> **Stored items**
_____

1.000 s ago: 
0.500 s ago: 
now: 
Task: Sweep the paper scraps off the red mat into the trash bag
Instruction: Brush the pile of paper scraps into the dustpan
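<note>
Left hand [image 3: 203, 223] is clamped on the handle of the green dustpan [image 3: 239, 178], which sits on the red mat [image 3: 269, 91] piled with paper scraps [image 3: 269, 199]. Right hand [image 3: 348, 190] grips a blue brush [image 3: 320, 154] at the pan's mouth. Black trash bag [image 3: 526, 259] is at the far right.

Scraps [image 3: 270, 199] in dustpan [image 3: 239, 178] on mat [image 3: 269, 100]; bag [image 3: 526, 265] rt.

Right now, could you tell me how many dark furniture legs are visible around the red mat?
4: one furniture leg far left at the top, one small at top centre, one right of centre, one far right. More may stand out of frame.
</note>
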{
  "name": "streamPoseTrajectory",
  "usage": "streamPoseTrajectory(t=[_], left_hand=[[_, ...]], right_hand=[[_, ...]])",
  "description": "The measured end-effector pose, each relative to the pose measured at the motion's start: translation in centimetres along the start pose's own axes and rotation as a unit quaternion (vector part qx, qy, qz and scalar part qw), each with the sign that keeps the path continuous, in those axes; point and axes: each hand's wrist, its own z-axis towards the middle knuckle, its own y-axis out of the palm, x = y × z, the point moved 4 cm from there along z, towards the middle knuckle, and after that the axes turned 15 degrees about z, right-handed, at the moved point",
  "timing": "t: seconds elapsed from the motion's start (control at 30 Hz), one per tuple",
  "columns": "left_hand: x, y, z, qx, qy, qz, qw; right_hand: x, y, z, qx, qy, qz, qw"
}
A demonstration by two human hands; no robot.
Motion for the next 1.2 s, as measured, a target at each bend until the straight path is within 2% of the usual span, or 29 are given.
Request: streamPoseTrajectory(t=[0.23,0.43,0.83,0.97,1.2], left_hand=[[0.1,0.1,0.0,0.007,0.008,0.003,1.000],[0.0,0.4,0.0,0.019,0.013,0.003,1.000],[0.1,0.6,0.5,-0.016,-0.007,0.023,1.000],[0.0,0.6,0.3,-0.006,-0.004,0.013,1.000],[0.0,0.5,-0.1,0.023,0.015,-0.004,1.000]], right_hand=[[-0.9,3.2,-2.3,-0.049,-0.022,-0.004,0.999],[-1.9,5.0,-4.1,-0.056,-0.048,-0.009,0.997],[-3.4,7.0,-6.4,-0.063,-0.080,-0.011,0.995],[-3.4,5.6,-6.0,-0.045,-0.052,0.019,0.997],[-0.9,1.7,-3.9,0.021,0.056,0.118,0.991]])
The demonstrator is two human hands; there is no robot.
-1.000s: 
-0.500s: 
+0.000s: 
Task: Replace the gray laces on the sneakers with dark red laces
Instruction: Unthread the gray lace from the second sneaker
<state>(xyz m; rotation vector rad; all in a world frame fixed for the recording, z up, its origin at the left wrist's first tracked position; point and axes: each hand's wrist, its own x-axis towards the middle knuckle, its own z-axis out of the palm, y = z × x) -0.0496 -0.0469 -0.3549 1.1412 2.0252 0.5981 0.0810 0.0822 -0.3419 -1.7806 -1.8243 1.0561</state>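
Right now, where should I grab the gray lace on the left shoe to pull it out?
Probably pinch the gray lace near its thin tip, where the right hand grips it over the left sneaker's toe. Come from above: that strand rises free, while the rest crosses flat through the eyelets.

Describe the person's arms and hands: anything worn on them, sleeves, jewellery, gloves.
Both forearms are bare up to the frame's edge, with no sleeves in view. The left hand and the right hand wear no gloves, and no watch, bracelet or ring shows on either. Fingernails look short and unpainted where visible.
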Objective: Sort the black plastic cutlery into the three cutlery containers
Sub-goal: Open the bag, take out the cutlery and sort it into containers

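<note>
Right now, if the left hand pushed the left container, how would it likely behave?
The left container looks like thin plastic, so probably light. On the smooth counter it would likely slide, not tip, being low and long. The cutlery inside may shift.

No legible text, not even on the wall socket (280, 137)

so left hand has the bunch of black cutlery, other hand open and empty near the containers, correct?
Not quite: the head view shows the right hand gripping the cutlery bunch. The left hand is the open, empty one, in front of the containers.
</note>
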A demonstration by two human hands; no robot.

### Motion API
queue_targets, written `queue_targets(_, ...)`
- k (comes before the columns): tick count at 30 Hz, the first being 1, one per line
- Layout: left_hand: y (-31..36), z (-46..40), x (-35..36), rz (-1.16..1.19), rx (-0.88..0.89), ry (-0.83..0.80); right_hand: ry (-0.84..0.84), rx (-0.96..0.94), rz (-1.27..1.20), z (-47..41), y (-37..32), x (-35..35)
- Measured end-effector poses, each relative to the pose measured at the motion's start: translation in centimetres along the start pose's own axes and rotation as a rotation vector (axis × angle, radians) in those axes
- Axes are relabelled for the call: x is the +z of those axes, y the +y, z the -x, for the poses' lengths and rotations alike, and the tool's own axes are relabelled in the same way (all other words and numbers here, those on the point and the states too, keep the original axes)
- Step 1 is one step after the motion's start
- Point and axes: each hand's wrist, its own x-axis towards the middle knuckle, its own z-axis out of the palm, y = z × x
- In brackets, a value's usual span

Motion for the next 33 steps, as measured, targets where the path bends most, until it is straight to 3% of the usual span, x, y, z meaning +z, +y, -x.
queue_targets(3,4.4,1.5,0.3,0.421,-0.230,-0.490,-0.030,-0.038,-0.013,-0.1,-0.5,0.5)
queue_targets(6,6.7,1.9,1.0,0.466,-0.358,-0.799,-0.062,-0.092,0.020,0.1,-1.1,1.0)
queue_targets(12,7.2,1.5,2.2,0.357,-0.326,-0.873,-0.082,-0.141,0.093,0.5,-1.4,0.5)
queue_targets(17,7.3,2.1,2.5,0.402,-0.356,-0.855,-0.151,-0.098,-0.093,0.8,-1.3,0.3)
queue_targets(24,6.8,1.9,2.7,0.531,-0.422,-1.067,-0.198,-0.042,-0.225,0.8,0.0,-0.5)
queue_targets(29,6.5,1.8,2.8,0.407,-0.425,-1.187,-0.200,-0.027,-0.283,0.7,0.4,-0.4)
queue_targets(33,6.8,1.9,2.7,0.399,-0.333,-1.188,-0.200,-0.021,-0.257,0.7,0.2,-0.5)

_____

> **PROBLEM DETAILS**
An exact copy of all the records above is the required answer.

> **FINAL ANSWER**
1.000 s ago: 
0.500 s ago: 
now: 
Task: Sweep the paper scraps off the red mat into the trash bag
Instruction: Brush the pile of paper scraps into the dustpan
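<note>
Left hand [image 3: 203, 223] is clamped on the handle of the green dustpan [image 3: 239, 178], which sits on the red mat [image 3: 269, 91] piled with paper scraps [image 3: 269, 199]. Right hand [image 3: 348, 190] grips a blue brush [image 3: 320, 154] at the pan's mouth. Black trash bag [image 3: 526, 259] is at the far right.

Scraps [image 3: 270, 199] in dustpan [image 3: 239, 178] on mat [image 3: 269, 100]; bag [image 3: 526, 265] rt.

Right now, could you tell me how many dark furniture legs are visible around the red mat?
4: one furniture leg far left at the top, one small at top centre, one right of centre, one far right. More may stand out of frame.
</note>
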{
  "name": "streamPoseTrajectory",
  "usage": "streamPoseTrajectory(t=[_], left_hand=[[_, ...]], right_hand=[[_, ...]])",
  "description": "The measured end-effector pose, each relative to the pose measured at the motion's start: translation in centimetres along the start pose's own axes and rotation as a unit quaternion (vector part qx, qy, qz and scalar part qw), each with the sign that keeps the path continuous, in those axes; point and axes: each hand's wrist, its own z-axis towards the middle knuckle, its own y-axis out of the palm, x = y × z, the point moved 4 cm from there along z, towards the middle knuckle, and after that the axes turned 15 degrees about z, right-handed, at the moved point",
  "timing": "t: seconds elapsed from the motion's start (control at 30 Hz), one per tuple",
  "columns": "left_hand: x, y, z, qx, qy, qz, qw; right_hand: x, y, z, qx, qy, qz, qw"
}
A demonstration by two human hands; no robot.
Motion for the next 1.2 s, as measured, a target at each bend until the straight path is within 2% of the usual span, or 29 are given.
Request: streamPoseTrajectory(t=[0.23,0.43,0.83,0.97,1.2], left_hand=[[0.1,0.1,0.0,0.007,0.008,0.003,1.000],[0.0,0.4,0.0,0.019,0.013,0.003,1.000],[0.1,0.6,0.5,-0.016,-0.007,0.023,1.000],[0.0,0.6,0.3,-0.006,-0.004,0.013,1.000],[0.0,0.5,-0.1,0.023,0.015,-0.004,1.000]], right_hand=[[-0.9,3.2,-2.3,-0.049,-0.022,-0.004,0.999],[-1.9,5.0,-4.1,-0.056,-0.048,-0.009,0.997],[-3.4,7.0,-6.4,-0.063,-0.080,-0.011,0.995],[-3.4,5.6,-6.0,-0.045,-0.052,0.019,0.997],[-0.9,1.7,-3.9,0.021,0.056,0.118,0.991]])
The demonstrator is two human hands; there is no robot.
-1.000s: 
-0.500s: 
+0.000s: 
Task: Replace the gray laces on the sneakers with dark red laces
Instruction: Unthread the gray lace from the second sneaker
<state>(xyz m; rotation vector rad; all in a world frame fixed for the recording, z up, its origin at the left wrist's first tracked position; point and axes: each hand's wrist, its own x-axis towards the middle knuckle, its own z-axis out of the palm, y = z × x) -0.0496 -0.0469 -0.3549 1.1412 2.0252 0.5981 0.0810 0.0822 -0.3419 -1.7806 -1.8243 1.0561</state>
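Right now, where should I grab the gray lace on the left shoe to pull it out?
Probably pinch the gray lace near its thin tip, where the right hand grips it over the left sneaker's toe. Come from above: that strand rises free, while the rest crosses flat through the eyelets.

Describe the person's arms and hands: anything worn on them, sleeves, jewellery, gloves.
Both forearms are bare up to the frame's edge, with no sleeves in view. The left hand and the right hand wear no gloves, and no watch, bracelet or ring shows on either. Fingernails look short and unpainted where visible.
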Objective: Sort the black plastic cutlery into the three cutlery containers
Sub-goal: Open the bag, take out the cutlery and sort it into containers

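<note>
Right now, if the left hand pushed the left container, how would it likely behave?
The left container looks like thin plastic, so probably light. On the smooth counter it would likely slide, not tip, being low and long. The cutlery inside may shift.

No legible text, not even on the wall socket (280, 137)

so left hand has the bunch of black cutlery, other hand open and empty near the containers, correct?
Not quite: the head view shows the right hand gripping the cutlery bunch. The left hand is the open, empty one, in front of the containers.
</note>
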A demonstration by two human hands; no robot.

### Motion API
queue_targets, written `queue_targets(_, ...)`
- k (comes before the columns): tick count at 30 Hz, the first being 1, one per line
- Layout: left_hand: y (-31..36), z (-46..40), x (-35..36), rz (-1.16..1.19), rx (-0.88..0.89), ry (-0.83..0.80); right_hand: ry (-0.84..0.84), rx (-0.96..0.94), rz (-1.27..1.20), z (-47..41), y (-37..32), x (-35..35)
- Measured end-effector poses, each relative to the pose measured at the motion's start: translation in centimetres along the start pose's own axes and rotation as a rotation vector (axis × angle, radians) in those axes
- Axes are relabelled for the call: x is the +z of those axes, y the +y, z the -x, for the poses' lengths and rotations alike, and the tool's own axes are relabelled in the same way (all other words and numbers here, those on the point and the states too, keep the original axes)
- Step 1 is one step after the motion's start
- Point and axes: each hand's wrist, its own x-axis towards the middle knuckle, its own z-axis out of the palm, y = z × x
- In brackets, a value's usual span

Motion for the next 33 steps, as measured, targets where the path bends most, until it is straight to 3% of the usual span, x, y, z meaning +z, +y, -x.
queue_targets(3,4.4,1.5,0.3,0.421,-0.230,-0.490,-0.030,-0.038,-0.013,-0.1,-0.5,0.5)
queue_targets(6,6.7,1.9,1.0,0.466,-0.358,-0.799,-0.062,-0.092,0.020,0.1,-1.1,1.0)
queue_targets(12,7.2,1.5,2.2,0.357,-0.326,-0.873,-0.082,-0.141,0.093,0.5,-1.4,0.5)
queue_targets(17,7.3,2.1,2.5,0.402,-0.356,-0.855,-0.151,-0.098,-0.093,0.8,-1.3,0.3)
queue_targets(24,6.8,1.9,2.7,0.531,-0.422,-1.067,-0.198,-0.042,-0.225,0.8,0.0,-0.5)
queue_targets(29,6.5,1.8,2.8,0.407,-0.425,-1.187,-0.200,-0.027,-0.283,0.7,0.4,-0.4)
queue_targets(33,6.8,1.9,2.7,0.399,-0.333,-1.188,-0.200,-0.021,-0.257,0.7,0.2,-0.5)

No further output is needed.